Still, for many male readers of BBC Music, Ms. Greer's charges struck a sensitive nerve. An unprecedented two-page spread of letters in the current issue crackles with such snappy rejoinders as:

"Her comments are totally uncalled for."

" . . . feminist twaddle . . ."

"Can anyone switch this woman off?"

Leaving aside the wounded feelings of a few well-heeled audiophiles, there are some legitimate questions.

Why do women seem to be such reluctant purchasers of classical recordings (surveys indicate that between two-thirds and three-fourths of classical CD buyers are men and that the readers of classical-recording magazines, notably Gramophone, are as much as 95 percent male) when the gender differential for pop music is negligible?

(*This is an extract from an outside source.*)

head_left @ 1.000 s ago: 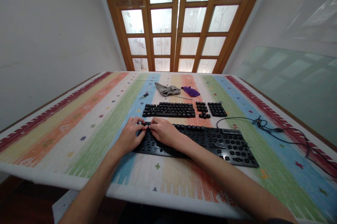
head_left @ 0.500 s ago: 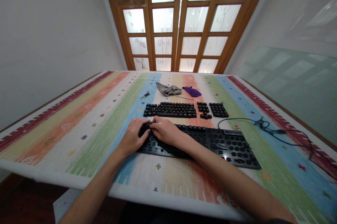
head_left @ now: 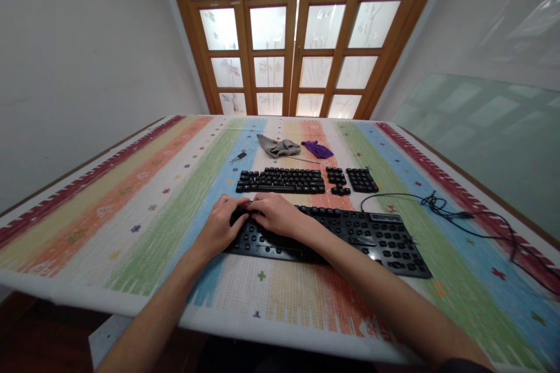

The answer may be tied to the atmosphere of music stores, to male egos and to the important but poorly understood dynamics of shopping.

Would women be more inclined to buy discs if there were a more inviting ambience?

One answer comes to us from, of all places, Victoria's Secret. The esteemed lingerie retailer began playing classical music over its store sound systems in the early '80s. Women customers began expressing interest in the pieces being played, which led the store to put out its own CD, with selections performed by the London Symphony Orchestra.

The disc sold almost as briskly as camisoles. The company put out a total of five. The discs were quietly displayed on the counters but otherwise not promoted. Each sold more than 1 million copies, making them among the best-selling classical discs of the CD era. (They are now available as a boxed set). The company has recently put out an all-Mozart disc and an all-Schubert disc, along with several seasonal Christmas discs. Each is selling as fast as it can be stocked.

The Victoria's Secret albums are compilation albums -- that is, discs with short selections from various composers, chosen with the idea of imparting a unified feel or mood.

These are not the classical pieces you're "supposed" to know, but simply pieces you might enjoy. The composers include such figures as Tchaikovsky, Beethoven, Ravel and Liszt.

What about the underlying point -- can it be that the sexes perceive and understand music in fundamentally different ways?

There is some unofficial conventional wisdom on this -- that women are drawn to lyrical, sentimental music while men prefer aggressive, even martial music. This view is supposedly confirmed by the fact that male attendance at symphony concerts goes up when brass quintets -- whose repertoire includes marches and other loud, vigorous stuff -- are playing.

But the cliches are not very useful -- after all, men buy the majority of Puccini recordings, too.

In "Music and Male Hegemony," an essay in "Music and Society," writer John Shepherd suggests that men are simultaneously drawn to, and afraid of, music, for reasons having to do with social control.

Among Mr. Shepherd's insights:

"Male hegemony is constituted through strategies whereby men render silent and inert a social world that is bubbling, evanescent, and constantly rubbing up against us. . . . The existence of music, like the existence of women, is potentially threatening to men to the extent that it . . . insists on the social relatedness of human worlds, and as a consequence implicitly demands that individuals respond. When this happens music reminds men of the fragile and atrophied nature of their control over the world."

So much for just digging a piece because it sounds good.

For many music-loving women, the issue is much less complicated.

"I certainly don't collect recordings with the idea of collecting per se," says Georgia Greenberg, a Manhattan-based writer and composer. "I just think this [issue] is partly economics, since a lot of women don't have the money that men do. And it's partly a question of leisure time, in the sense that we tend to have less of it than men. But I don't think we really hear music differently. I have my favorites, of course -- Copland, Brahms, Beethoven, Debussy. But I listen to a lot of things and I listen for pleasure. I generally just collect around."